*Your objective*: Nothing but the lines holding the string "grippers" should appear in the answer. Copy them from the entries.
####################
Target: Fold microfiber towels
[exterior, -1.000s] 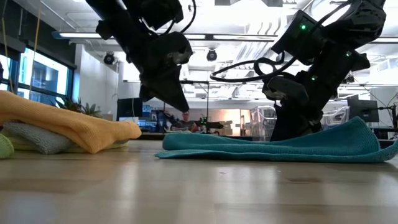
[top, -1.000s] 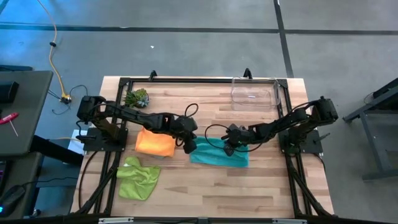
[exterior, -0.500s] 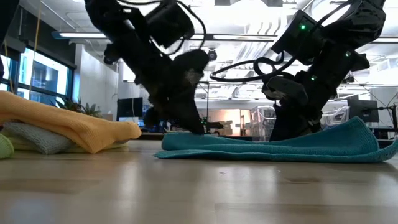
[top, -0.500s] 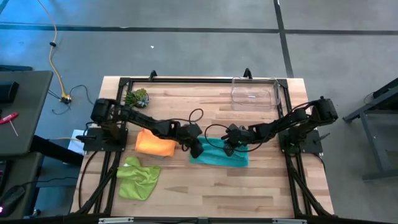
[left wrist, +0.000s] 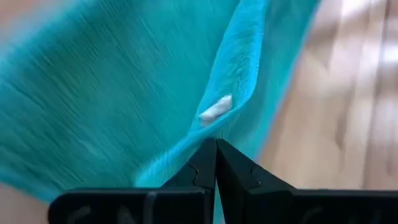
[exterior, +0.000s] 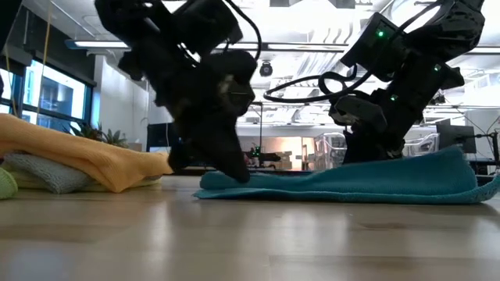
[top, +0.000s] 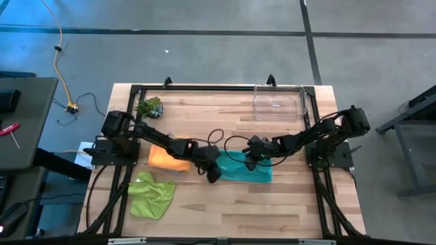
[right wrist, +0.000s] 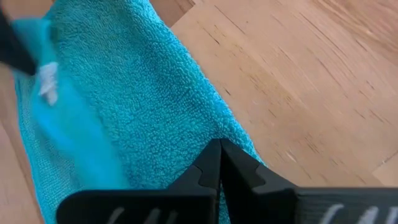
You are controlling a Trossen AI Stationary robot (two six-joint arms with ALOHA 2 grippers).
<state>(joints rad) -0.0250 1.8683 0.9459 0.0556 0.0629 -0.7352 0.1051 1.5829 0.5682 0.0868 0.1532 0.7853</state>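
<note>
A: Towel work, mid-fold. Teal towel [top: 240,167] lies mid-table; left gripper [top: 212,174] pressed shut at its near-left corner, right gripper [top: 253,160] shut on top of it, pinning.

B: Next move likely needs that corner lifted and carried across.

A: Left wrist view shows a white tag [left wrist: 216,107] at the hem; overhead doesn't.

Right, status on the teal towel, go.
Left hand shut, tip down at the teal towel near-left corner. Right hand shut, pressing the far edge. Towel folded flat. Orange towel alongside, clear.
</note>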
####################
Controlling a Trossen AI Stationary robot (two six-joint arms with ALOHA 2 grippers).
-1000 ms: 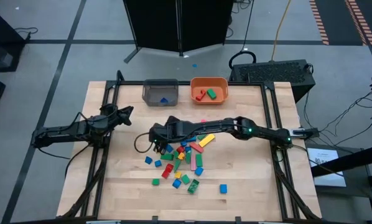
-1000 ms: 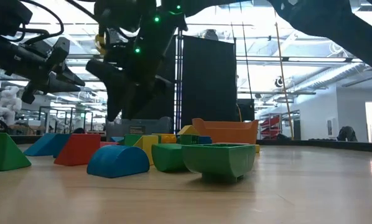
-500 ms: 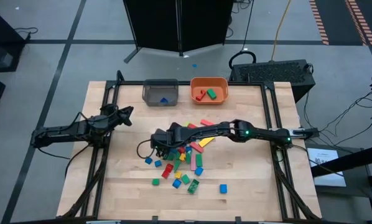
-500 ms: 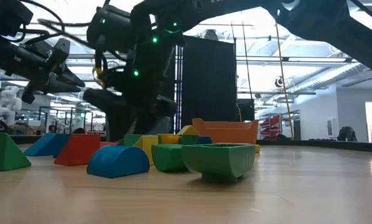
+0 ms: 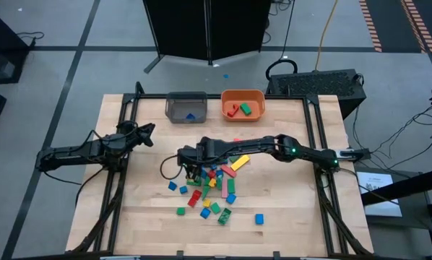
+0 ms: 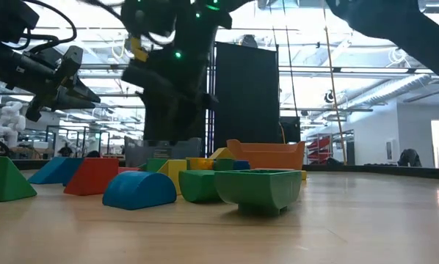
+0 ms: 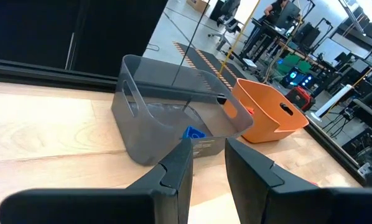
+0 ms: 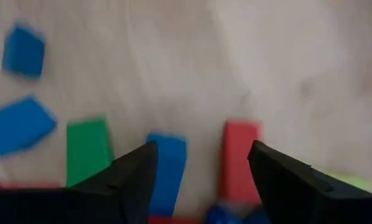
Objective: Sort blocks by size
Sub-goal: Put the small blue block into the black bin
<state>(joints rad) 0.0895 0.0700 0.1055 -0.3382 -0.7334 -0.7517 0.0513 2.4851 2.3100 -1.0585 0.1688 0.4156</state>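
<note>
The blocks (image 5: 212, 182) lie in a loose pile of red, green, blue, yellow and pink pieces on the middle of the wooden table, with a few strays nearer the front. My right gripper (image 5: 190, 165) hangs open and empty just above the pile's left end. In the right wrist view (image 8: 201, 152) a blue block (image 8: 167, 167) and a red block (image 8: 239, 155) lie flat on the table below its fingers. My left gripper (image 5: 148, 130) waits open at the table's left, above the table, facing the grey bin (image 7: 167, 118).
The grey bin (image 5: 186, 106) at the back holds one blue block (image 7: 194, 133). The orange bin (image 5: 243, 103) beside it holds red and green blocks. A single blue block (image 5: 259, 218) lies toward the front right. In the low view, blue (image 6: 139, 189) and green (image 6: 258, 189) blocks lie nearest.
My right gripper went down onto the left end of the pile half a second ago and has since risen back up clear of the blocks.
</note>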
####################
*Worked solution*:
You are controlling a Trossen AI Stationary robot (two six-joint arms with ALOHA 2 grippers).
Controlling a Trossen AI Stationary robot (two six-joint arms with ALOHA 2 grippers).

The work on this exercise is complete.